How to complete this task => Every line of the data must be copied exactly.

Input data =>
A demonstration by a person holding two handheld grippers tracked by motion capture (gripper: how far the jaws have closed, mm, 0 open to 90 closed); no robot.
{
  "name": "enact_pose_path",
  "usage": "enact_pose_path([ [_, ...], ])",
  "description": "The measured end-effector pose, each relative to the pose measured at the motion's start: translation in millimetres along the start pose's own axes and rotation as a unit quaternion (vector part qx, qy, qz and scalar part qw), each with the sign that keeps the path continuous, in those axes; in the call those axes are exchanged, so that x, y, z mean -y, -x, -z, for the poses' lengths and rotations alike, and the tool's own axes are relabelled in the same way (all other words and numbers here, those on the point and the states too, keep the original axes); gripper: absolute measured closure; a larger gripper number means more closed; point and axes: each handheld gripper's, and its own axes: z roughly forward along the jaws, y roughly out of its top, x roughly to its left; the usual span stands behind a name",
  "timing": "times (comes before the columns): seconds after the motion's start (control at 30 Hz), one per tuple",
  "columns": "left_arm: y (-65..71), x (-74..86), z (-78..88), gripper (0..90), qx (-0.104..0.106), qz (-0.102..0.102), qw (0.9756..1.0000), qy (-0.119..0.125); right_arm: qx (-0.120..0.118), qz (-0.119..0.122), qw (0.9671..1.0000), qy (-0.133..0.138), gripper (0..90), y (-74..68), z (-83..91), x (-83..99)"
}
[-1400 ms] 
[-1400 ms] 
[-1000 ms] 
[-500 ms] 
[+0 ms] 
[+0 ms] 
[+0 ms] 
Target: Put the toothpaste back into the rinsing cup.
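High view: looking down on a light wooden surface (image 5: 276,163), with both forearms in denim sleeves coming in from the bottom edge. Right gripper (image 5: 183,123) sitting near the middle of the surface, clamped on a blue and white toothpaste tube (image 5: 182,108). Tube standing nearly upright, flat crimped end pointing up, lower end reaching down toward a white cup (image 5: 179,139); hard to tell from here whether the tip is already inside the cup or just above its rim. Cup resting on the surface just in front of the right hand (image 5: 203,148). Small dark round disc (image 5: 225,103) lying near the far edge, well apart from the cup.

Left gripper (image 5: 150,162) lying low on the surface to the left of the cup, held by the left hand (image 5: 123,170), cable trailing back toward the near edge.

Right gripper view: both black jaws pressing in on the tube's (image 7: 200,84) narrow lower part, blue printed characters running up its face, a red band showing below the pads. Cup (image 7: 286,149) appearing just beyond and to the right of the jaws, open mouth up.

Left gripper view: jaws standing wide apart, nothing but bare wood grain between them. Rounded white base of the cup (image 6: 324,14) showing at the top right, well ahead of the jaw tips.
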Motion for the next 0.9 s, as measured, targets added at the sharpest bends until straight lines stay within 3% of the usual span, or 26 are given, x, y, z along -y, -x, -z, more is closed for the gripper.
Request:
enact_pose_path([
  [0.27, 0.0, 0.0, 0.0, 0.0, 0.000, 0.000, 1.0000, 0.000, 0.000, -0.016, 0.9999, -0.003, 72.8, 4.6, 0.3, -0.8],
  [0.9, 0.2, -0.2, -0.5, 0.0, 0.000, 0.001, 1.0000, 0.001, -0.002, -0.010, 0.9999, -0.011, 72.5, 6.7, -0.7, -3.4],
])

Solved exercise =>
A demonstration by a person holding two handheld grippers tracked by motion capture (gripper: how far the jaws have closed, mm, 0 open to 90 closed); no robot.
{
  "name": "enact_pose_path",
  "usage": "enact_pose_path([ [_, ...], ])",
  "description": "The measured end-effector pose, each relative to the pose measured at the motion's start: translation in millimetres along the start pose's own axes and rotation as a unit quaternion (vector part qx, qy, qz and scalar part qw), each with the sign that keeps the path continuous, in those axes; in the call those axes are exchanged, so that x, y, z mean -y, -x, -z, for the poses' lengths and rotations alike, and the tool's own axes are relabelled in the same way (all other words and numbers here, those on the point and the states too, keep the original axes); gripper: absolute measured closure; a larger gripper number means more closed; point and axes: each handheld gripper's, and its own axes: z roughly forward along the jaws, y roughly out of its top, x roughly to its left; the usual span stands behind a name",
  "timing": "times (comes before the columns): seconds after the motion's start (control at 30 Hz), one per tuple",
  "columns": "left_arm: y (-65..71), x (-74..86), z (-78..88), gripper (0..90), qx (-0.104..0.106), qz (-0.102..0.102), qw (0.9756..1.0000), qy (-0.119..0.125); right_arm: qx (-0.120..0.118), qz (-0.119..0.122), qw (0.9671..1.0000), qy (-0.133..0.138), gripper (0..90), y (-74..68), z (-83..91), x (-83..99)"
}
[-1400 ms] 
[-1400 ms] 
[-1000 ms] 
[-500 ms] 
[+0 ms] 
[+0 ms] 
[+0 ms] 
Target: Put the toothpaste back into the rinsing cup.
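High view: looking down on a light wooden surface (image 5: 276,163), with both forearms in denim sleeves coming in from the bottom edge. Right gripper (image 5: 183,123) sitting near the middle of the surface, clamped on a blue and white toothpaste tube (image 5: 182,108). Tube standing nearly upright, flat crimped end pointing up, lower end reaching down toward a white cup (image 5: 179,139); hard to tell from here whether the tip is already inside the cup or just above its rim. Cup resting on the surface just in front of the right hand (image 5: 203,148). Small dark round disc (image 5: 225,103) lying near the far edge, well apart from the cup.

Left gripper (image 5: 150,162) lying low on the surface to the left of the cup, held by the left hand (image 5: 123,170), cable trailing back toward the near edge.

Right gripper view: both black jaws pressing in on the tube's (image 7: 200,84) narrow lower part, blue printed characters running up its face, a red band showing below the pads. Cup (image 7: 286,149) appearing just beyond and to the right of the jaws, open mouth up.

Left gripper view: jaws standing wide apart, nothing but bare wood grain between them. Rounded white base of the cup (image 6: 324,14) showing at the top right, well ahead of the jaw tips.
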Motion for the next 0.9 s, as measured, targets added at the sharpest bends until straight lines stay within 3% of the usual span, or 26 are given, x, y, z along -y, -x, -z, more is closed for the gripper.
Request:
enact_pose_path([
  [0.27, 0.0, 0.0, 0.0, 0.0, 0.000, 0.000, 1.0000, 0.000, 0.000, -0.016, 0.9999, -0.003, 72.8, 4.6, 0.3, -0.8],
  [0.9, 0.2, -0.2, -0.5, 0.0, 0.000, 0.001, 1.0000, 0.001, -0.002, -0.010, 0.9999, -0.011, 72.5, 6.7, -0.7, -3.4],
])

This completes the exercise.